## Problem requirements
Pull out every line of the listing below where "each" appears.

## Information
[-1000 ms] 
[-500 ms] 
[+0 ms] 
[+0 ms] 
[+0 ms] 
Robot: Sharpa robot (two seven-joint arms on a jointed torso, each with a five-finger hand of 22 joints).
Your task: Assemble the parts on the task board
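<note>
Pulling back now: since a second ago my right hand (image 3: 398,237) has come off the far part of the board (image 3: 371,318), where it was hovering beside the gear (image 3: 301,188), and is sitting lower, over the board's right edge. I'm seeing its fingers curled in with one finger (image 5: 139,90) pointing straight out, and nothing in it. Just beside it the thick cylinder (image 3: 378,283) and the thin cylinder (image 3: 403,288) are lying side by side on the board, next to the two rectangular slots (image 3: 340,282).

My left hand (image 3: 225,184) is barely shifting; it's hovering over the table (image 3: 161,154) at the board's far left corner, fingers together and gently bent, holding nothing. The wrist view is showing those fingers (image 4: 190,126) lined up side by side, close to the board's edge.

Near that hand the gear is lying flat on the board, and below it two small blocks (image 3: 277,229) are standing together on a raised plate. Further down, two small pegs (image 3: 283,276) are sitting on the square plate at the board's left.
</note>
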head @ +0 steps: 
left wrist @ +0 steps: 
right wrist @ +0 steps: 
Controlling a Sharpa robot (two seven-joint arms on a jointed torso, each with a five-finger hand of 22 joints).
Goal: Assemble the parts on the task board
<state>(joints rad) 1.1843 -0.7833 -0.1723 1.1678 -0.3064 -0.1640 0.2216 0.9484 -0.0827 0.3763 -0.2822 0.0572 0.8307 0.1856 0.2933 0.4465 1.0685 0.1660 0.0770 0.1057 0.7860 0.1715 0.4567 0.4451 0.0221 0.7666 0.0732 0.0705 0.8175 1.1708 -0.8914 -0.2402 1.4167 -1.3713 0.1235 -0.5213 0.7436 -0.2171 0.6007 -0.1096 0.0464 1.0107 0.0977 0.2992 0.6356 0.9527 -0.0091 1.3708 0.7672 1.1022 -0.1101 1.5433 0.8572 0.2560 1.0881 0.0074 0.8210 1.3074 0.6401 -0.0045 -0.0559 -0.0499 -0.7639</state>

## Reply
Robot: Sharpa robot (two seven-joint arms on a jointed torso, each with a five-finger hand of 22 joints).
Controlling a Sharpa robot (two seven-joint arms on a jointed torso, each with a five-finger hand of 22 joints).

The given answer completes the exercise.